▸ **EXERCISE GOAL**
Write out exactly the lines below that run from the one containing "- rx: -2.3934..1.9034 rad" through the one containing "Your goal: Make", both included, with no other lines.

▸ **Records from a data source**
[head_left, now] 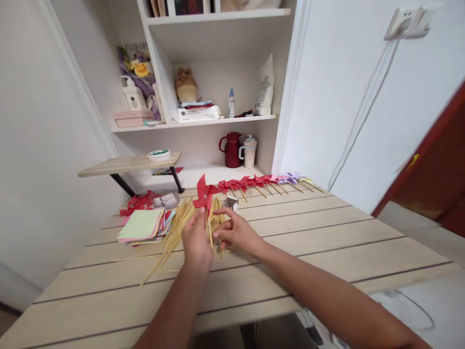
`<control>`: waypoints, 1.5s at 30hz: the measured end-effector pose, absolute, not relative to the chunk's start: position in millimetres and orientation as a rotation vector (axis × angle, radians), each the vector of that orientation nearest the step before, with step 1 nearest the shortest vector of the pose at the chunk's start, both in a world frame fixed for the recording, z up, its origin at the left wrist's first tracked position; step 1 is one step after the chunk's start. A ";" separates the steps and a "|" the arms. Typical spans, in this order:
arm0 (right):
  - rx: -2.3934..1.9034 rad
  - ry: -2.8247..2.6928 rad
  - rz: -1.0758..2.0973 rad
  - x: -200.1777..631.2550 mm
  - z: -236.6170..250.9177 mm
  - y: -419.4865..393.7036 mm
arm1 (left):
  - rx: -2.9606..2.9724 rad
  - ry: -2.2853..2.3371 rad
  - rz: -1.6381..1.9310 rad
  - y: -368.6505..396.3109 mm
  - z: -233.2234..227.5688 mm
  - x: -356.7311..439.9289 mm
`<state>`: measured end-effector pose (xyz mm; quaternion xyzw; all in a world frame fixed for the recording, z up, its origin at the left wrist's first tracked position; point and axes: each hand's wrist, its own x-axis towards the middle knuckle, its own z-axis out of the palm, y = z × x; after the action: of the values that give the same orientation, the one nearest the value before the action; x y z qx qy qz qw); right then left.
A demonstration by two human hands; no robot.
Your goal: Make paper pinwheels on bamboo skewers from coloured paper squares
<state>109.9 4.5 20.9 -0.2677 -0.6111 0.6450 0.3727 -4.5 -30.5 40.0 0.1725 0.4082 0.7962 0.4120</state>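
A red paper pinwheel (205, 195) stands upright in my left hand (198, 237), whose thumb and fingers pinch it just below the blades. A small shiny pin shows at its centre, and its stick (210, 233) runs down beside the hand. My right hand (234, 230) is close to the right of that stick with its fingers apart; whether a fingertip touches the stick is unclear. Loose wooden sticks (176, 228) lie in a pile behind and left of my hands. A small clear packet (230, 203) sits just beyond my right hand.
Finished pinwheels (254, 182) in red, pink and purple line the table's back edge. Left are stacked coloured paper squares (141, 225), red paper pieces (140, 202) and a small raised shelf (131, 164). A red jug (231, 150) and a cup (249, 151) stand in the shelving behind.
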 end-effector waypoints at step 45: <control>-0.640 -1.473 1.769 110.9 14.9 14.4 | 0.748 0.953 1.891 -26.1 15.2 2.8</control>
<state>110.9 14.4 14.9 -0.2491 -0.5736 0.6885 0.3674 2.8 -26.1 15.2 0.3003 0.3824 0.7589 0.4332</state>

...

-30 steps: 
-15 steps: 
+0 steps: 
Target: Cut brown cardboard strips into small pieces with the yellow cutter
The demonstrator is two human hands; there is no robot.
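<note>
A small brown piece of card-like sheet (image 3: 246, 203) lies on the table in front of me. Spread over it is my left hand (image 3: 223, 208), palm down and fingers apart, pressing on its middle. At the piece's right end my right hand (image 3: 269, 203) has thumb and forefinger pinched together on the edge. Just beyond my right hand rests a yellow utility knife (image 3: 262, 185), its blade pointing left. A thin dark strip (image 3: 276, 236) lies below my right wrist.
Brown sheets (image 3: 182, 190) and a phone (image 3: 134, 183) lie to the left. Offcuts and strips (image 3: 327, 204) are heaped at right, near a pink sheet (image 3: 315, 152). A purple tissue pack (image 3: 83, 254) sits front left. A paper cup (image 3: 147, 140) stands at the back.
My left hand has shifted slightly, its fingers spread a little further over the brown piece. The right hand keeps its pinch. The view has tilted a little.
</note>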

▸ **REPLY TO THE EXERCISE**
  - rx: -2.3934..1.9034 rad
  - ry: -2.8247..2.6928 rad
  - rz: -1.0758..2.0973 rad
  - x: -200.1777..631.2550 mm
  - z: -236.6170..250.9177 mm
  - y: -419.4865..393.7036 mm
arm1 (left):
  - rx: -2.9606..2.9724 rad
  - ry: -2.2853..2.3371 rad
  - rz: -1.6381..1.9310 rad
  - y: -368.6505..396.3109 mm
  - z: -233.2234..227.5688 mm
  - x: -356.7311..439.9289 mm
`<state>`: measured end-effector pose (xyz mm; quaternion xyzw; all in a world frame fixed for the recording, z up, its origin at the left wrist's first tracked position; point and axes: each hand's wrist, its own x-axis towards the middle knuckle, its own z-axis out of the palm, y = z × x; after the action: of the values that give the same orientation, the one nearest the value before the action; x y z qx qy qz qw); right then left.
A demonstration by two human hands; no robot.
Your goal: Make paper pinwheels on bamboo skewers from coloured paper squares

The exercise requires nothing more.